Service level objectives, which are a concept from the discipline of site reliability engineering, can really help us get on the same page about what level of reliability we're targeting and whether we're achieving the results that we want. They're a way for us to describe in a common language between business, engineering, and customer stakeholders what success means for our customers and help us measure it with these telemetry data coming out of our systems for the entire life cycle of a customer journey.

So there are a couple of books that I would recommend, specifically the Site Reliability Engineering series by O'Reilly, as well as a Service Level Objective book by Alex Hidalgo.

But let's level set briefly about what a service level indicator is. A service level indicator is a mechanism of encapsulating all of our critical user journeys, things that have customer impact, things like homepage loads, API calls, or user queries. And the good news is that if you've invested in observability as a foundation, you already have that rich data about customer workflows being captured inside of your application and emitted as telemetry data.

So our service level indicator transforms the flow of events coming into our system into a categorization of those events, from good events to bad events. We're able to set thresholds to say things like, "The homepage is expected to load within 500 milliseconds." And then for each homepage load that's executed against our service, we can determine whether it met that threshold, whether it was successful and fast enough.

And then we can broaden the view from a service level indicator to a service level objective and zoom out and say, "I want 99.9% of events over the past 60 days to succeed," for instance. And then we can compare that to our target and see how are we doing versus our actual data and our target. And that's the invariant that we're trying to maintain of our systems, because it doesn't matter how many features we ship if our customers cannot trust in the reliability of our service.

So we might want to have views such as the historical SLO compliance. How are we doing on a rolling 30-day basis? A week ago, how was the performance of day 37 to day 7? This enables us to understand what's the long-term trajectory of our service and give us guidelines as to where we should invest our time.

Now, some of you may ask, why not 100%? The answer is that we need to keep our users just happy enough. It is true that you can invest in infinite nines, but if you do so, you're trading away your ability to do any kind of feature development, and you're trying to deliver so much reliability that external factors will be the primary driver of your customers' experience level of reliability, not the investment that you've made into your service.

For instance, many of us access services via our cell phones, and your cell phone is only about 99.9% reliable. So why build a service that is 99.9999% reliable if customers will never experience it, and all that effort happened for naught? Most services are not necessarily life or death.

So if your service is not life or death, it is okay for users occasionally to have to press the reload button. That's the price of progress and of having your service be sustainable and affordable.

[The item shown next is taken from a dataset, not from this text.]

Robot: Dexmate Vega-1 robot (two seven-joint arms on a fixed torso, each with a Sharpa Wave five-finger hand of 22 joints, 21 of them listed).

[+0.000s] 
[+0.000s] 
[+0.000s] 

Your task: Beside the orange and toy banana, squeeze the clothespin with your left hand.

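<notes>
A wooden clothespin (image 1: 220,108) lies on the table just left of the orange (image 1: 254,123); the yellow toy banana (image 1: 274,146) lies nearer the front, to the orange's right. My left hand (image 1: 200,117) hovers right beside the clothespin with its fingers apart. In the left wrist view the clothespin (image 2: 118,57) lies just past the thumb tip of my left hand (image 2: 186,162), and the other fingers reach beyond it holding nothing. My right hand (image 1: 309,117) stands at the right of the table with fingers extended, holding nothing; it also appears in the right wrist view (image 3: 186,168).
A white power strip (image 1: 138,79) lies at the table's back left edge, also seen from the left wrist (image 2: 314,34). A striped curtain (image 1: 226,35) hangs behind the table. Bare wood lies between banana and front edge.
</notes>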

And we can use the difference between 100% and your service level objective as a guideline to the amount of allowed unavailability that we can have. This is the idea of an error budget. So for instance, that 99.9% service level objective, that means that we are allowed to have one in 1,000 requests fail. So if we're serving a million requests per month, 1,000 of them can fail, either being too slow or for being an error, and that's okay.

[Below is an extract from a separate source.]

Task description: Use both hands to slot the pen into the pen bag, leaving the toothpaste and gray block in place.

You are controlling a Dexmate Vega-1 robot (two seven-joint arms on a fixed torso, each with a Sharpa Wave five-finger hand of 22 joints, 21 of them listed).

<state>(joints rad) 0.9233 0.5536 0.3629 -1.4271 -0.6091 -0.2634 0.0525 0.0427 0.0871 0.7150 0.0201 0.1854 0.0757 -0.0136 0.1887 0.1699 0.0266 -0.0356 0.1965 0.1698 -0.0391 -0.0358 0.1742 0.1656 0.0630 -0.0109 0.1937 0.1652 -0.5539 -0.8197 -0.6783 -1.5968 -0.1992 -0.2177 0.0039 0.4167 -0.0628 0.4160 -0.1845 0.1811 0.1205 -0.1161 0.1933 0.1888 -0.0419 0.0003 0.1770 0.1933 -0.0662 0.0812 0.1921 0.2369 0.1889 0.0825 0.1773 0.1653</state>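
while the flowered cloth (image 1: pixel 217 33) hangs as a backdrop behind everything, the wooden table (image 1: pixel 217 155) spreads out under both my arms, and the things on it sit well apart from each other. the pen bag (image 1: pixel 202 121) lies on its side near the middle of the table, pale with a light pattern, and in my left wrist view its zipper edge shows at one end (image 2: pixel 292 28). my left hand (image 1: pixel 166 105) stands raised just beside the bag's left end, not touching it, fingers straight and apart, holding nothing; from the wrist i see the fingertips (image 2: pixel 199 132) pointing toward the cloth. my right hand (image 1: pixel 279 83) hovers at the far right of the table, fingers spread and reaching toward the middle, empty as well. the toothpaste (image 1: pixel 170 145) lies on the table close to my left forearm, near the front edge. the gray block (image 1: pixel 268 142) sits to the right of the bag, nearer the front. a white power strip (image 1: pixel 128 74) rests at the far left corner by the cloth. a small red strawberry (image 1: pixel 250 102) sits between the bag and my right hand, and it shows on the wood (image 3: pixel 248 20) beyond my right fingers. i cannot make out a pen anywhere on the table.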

We just need to make sure we're managing the rate of burn to make sure that we're not spending it all on one big outage, or worse yet, blowing it entirely. So this is the idea of the error budget burndown.

And this helps us really think about when is it okay to take risks. If we've barely touched our error budget for the month, then we can release the chaos monkeys. On the other hand, if we overspend our error budget, that's a sign to us that we need to slow down.

There's no point in hanging onto extra error budget. It's like keeping extra cash under your mattress that you could be investing in your innovation and in your business. It's a missed opportunity.

But let's suppose that you've had a really rough couple of weeks. In that case, instead of launching brand-new services, we need to invest in reliability and pay down our technical debt, and then we'll see better SLO performance over the following month after that.

So in order to proactively manage our service level objectives and our error budget, we need to think about the idea of burndown alerts. We need to think about predicting based off of the most recent few hours of data to figure out, am I going to run out of error budget in the next four hours? And if so, I need to wake someone up, because otherwise, without intervention, I'm going to result in unhappy customers.

On the flip side, taking this mentality means that we no longer have to treat every single little problem as a life-ending emergency. If I'm going to run out of error budget in 72 hours, this is a problem that can wait until the next daylight hour, certainly, if not the next working day.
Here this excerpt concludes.